(Items from a data source)
== Segment start ==
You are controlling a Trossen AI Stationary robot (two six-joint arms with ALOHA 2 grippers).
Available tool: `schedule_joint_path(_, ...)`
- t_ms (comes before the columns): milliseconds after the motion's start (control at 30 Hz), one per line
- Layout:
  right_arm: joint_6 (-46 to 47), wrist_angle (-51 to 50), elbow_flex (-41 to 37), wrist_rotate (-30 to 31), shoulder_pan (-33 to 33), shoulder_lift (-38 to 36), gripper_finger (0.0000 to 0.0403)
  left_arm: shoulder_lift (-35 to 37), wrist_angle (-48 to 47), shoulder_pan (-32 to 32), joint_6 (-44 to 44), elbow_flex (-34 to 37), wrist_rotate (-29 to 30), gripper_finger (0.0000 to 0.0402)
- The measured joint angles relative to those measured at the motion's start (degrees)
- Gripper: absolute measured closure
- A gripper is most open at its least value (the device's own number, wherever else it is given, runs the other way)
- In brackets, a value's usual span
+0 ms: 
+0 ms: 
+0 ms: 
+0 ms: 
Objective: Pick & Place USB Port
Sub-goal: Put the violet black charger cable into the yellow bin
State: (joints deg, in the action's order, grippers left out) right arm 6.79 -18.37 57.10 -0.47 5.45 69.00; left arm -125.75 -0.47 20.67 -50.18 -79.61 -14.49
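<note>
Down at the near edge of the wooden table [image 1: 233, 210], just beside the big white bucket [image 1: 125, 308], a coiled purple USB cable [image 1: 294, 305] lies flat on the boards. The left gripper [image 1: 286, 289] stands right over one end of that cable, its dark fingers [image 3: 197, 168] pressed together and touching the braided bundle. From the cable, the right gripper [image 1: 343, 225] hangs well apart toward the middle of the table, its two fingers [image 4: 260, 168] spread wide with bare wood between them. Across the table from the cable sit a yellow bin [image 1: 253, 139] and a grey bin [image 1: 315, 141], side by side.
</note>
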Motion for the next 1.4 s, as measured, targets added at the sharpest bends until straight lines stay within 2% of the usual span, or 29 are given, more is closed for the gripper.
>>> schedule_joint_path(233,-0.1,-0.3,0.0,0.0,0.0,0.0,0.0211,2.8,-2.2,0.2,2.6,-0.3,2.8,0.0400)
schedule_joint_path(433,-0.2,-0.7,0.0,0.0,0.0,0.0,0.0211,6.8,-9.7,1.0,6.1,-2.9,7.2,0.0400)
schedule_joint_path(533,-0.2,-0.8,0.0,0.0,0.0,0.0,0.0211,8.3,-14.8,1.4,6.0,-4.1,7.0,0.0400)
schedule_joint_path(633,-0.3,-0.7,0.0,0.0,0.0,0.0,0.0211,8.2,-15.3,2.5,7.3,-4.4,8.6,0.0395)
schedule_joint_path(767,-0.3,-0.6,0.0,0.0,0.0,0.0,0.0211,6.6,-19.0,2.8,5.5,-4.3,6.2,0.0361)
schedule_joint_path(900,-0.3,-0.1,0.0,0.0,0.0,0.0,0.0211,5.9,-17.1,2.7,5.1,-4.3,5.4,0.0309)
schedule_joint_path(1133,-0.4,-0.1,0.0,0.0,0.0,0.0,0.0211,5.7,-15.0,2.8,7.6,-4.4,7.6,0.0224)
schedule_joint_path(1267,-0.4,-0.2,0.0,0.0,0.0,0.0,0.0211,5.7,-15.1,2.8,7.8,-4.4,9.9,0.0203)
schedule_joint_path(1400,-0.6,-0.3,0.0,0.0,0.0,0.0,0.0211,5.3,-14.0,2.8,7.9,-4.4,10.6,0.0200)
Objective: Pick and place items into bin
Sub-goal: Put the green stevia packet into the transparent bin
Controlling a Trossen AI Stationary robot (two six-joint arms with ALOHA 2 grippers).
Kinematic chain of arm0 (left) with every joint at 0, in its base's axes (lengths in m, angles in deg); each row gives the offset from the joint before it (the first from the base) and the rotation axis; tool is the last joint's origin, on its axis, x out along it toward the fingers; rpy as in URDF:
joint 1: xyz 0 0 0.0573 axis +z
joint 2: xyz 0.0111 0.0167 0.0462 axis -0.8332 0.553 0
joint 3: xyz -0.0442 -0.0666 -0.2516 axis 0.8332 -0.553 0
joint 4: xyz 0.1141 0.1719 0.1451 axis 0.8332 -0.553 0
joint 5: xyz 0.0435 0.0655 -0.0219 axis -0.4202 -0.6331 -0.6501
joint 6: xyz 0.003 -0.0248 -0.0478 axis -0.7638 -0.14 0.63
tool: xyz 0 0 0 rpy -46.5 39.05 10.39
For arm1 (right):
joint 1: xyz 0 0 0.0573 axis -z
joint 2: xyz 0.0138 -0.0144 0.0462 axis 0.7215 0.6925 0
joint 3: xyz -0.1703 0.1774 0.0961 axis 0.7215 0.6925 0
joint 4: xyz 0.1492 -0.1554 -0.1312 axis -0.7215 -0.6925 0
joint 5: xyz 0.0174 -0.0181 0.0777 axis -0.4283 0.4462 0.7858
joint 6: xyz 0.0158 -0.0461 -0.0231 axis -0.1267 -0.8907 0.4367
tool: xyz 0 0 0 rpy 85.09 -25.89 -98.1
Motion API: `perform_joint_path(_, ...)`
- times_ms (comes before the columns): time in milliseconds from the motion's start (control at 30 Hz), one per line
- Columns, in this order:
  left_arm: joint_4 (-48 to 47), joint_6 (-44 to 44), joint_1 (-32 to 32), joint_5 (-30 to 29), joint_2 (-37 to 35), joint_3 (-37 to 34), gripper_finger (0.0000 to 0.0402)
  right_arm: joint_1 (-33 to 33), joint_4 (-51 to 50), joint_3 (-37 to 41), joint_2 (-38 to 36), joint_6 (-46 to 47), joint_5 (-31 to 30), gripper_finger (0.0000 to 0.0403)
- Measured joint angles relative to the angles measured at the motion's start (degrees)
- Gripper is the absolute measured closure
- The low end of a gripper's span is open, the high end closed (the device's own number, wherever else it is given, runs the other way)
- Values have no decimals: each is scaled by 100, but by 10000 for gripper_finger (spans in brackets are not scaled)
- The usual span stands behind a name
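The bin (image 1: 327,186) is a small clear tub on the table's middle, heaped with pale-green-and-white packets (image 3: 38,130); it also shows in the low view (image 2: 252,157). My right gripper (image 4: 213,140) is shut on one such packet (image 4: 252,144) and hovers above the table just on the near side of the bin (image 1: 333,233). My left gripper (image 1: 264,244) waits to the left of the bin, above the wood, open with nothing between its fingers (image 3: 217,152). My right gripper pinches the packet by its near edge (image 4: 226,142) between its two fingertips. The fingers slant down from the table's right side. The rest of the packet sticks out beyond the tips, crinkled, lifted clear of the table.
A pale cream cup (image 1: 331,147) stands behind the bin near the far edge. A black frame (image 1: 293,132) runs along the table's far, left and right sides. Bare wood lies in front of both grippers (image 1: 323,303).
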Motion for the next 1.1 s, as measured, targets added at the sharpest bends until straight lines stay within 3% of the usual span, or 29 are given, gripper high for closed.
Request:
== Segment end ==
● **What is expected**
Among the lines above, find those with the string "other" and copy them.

● **Answer space**
- A gripper is most open at its least value (the device's own number, wherever else it is given, runs the other way)
- The low end of a gripper's span is open, the high end closed (the device's own number, wherever else it is given, runs the other way)

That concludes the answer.